Mengutip Alphafoodie, beras jasmine atau jenis long-grain jadi pilihan tradisional untuk nasi bersantan, sedangkan santan kental berlemak penuh menghasilkan tekstur paling pulen dan wangi. Dua hal itu penting karena butiran yang pulen jauh lebih mudah dikepal dan digulung. Bila ingin tahu beragam variasi nasi uduk lebih dulu, kamu bisa menyesuaikan bumbunya dengan selera keluarga.
Kalau ingin menanaknya memasaknya dengan rice cooker, semua bahan nasi uduk cukup dimasukkan sekaligus tanpa perlu kompor terpisah.

Secara tradisional, nasi uduk dimasak setengah matang lalu dikukus, dan biasa disajikan hangat sebagai sarapan bersama telur dadar gulung. Versi gulung berikut memakai rice cooker agar lebih ringkas, sehingga kamu bisa punya sajian nasi uduk yang praktis tanpa repot.


Versi lebih ringan. Kurangi santan dan ganti sebagian dengan air atau susu rendah lemak. Hasilnya tetap gurih tetapi lebih ringan, cocok untuk anak yang belum terbiasa dengan santan pekat.
Versi pedas. Gunakan abon sapi pedas atau selipkan sedikit sambal kering di antara nasi dan telur. Rasa pedas gurih ini menyeimbangkan manisnya abon tanpa mengubah teknik menggulung. Kreasi serupa juga muncul pada kreasi kimbab nasi uduk yang menggabungkan cita rasa Nusantara dan Korea.
Versi ganti protein. Abon sapi bisa ditukar abon ayam atau abon ikan sesuai selera dan ketersediaan. Kamu juga bisa menambahkan irisan timun atau wortel di tengah gulungan agar teksturnya makin kaya, seperti aneka lauk pendamping nasi uduk yang biasa disajikan berdampingan.

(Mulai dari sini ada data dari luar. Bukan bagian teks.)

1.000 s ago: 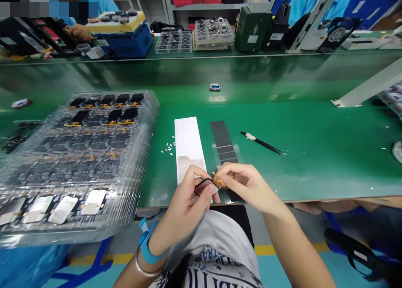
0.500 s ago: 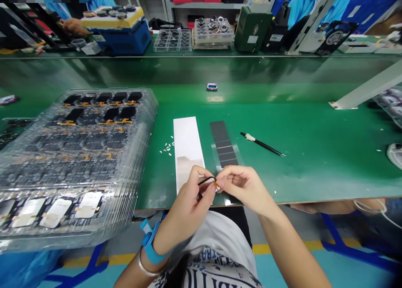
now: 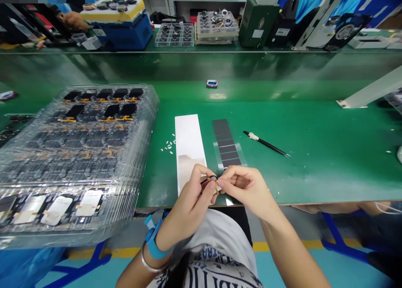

Gulungan yang sudah dirakit dengan telur dan nori paling nikmat disantap hari itu juga. Namun, nasi uduk polosnya sendiri termasuk yang tahan disimpan, bahkan bisa dibekukan hingga satu bulan, lalu dicairkan semalaman di kulkas sebelum dipanaskan kembali; sebaiknya pelengkap tidak ikut dibekukan. Untuk stok harian, simpan nasi uduk di wadah kedap udara di kulkas, lalu rakit gulungannya saat mau disajikan. Cara ini juga berlaku untuk aneka olahan telur untuk bekal yang lebih segar bila dirakit mendekati waktu makan.
Untuk bekal, tata gulungan berdiri di kotak makan agar bentuknya tidak tertekan, lalu beri sekat kecil antara nasi dan lauk basah. Kemasan seperti ini membuat gulungan tampil rapi selayaknya resep sushi untuk bekal, sekaligus jadi alternatif dari kreasi bola nasi yang juga praktis dipegang anak.
Pilih abon dengan serat halus, warna cokelat merata, dan aroma harum tanpa bau tengik. Abon berkualitas biasanya lebih kering sehingga menempel rapi dan tidak membuat nasi cepat lembap, mirip prinsip memilih isian pada nasi kepal aneka isian.
Dengan bahan sederhana dan teknik yang gampang ditiru, nasi uduk gulung abon layak jadi andalan untuk sarapan cepat, camilan, hingga bekal harian. Kombinasikan dengan bekal anak yang tetap enak meski sudah dingin, dan meja makanmu pun terasa lebih istimewa. Selamat mencoba.